A man who bolted out of Magistrates' Court on Friday after being sentenced to ten days in jail is still on the run.

Howard Ascento, of Smith's, was able to flee the building after being sentenced for driving while disqualified.

The 25-year-old was chased by a police officer but managed to outrun her and slip through security officers protecting the main entrance.

A police spokesman this afternoon confirmed that Ascento remained at large and that a police search was continuing. The spokesman also advised that Ascento is not regarded as a threat to the public.

“Anyone with any information on the whereabouts of Mr Ascento is encouraged to contact the main police telephone number 295-0011 at the earliest opportunity,” the spokesman said.
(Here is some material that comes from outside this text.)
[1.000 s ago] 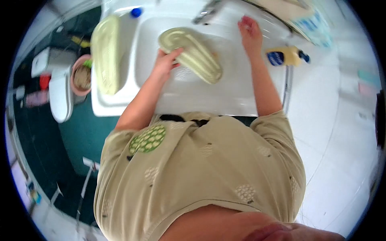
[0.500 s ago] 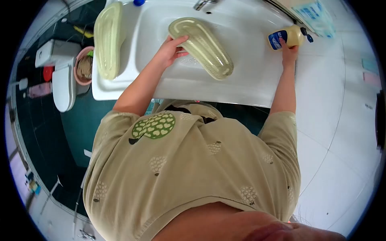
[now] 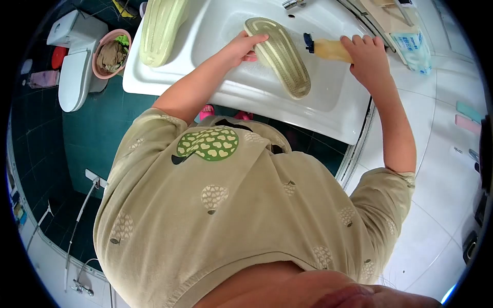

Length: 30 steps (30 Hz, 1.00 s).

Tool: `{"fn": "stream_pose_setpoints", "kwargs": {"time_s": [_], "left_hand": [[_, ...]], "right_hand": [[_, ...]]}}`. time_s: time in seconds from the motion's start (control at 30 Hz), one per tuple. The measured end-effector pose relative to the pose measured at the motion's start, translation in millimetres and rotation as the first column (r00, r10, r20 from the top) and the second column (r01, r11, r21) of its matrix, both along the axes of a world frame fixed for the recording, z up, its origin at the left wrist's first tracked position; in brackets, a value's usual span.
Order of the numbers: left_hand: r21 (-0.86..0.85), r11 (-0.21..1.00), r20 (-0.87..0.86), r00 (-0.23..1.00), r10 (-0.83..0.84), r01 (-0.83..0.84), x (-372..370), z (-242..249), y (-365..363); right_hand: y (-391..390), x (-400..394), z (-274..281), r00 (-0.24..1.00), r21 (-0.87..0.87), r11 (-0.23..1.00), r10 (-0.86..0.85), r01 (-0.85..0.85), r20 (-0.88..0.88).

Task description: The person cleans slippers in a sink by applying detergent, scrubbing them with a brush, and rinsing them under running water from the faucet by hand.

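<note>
My left hand (image 3: 245, 50) grips a pale green ridged shoe sole (image 3: 282, 59) by its left edge, over the white sink basin (image 3: 215, 31). My right hand (image 3: 367, 56) is wrapped round a yellowish bottle (image 3: 331, 50) at the basin's right side. The bottle lies sideways, its dark blue cap pointing left toward the sole, with a gap between them. A second pale green sole-shaped piece (image 3: 162, 33) rests on the sink's left ledge, touched by neither hand.
The faucet (image 3: 294, 4) stands at the basin's back edge. A blue and white packet (image 3: 412, 50) lies at the right. On the left are a toilet (image 3: 75, 84) and a pink basin (image 3: 97, 65) holding cloths.
My right hand has lifted the bottle from the sink's right edge and turned it so the cap points left. The camera view has shifted; my left hand still holds the sole.
</note>
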<state>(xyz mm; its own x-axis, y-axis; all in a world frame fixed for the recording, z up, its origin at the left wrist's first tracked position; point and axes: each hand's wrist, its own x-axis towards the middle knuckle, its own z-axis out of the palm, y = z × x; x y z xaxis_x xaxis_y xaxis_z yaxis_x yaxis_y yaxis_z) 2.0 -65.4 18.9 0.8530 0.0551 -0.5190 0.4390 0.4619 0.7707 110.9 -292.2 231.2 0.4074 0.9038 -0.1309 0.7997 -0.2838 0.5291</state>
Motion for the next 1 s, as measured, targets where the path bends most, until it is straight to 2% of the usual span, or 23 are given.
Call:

“The public is reminded that harbouring a fugitive is an offence punishable under the law.”

Last night Public Safety Minister Michael Dunkley issued a personal appeal to Ascento to turn himself in.

And he suggested that police should carry out a review of security at the building so that “any gaps can be plugged”.

“I was very surprised to learn what happened in court on Friday, particularly considering this was a relatively minor matter,” Mr Dunkley said.

“At this time our first concern has to be that this man is apprehended. Although he does not represent a threat to the public, it is important that justice is done.

“This is a young individual who probably had a rush of blood. He did something illogical and turned it into a much more serious situation than it was, and he probably regrets that now.

“But now is the time to do the right thing, to stand up and face the consequences of his actions. He's a young person and can still turn around his life if he faces up to the challenge that he has. We all make silly mistakes but the challenge is to face those head on.”

Asked about a review of potential security lapses at the building, Mr Dunkley said that police would have to review the matter.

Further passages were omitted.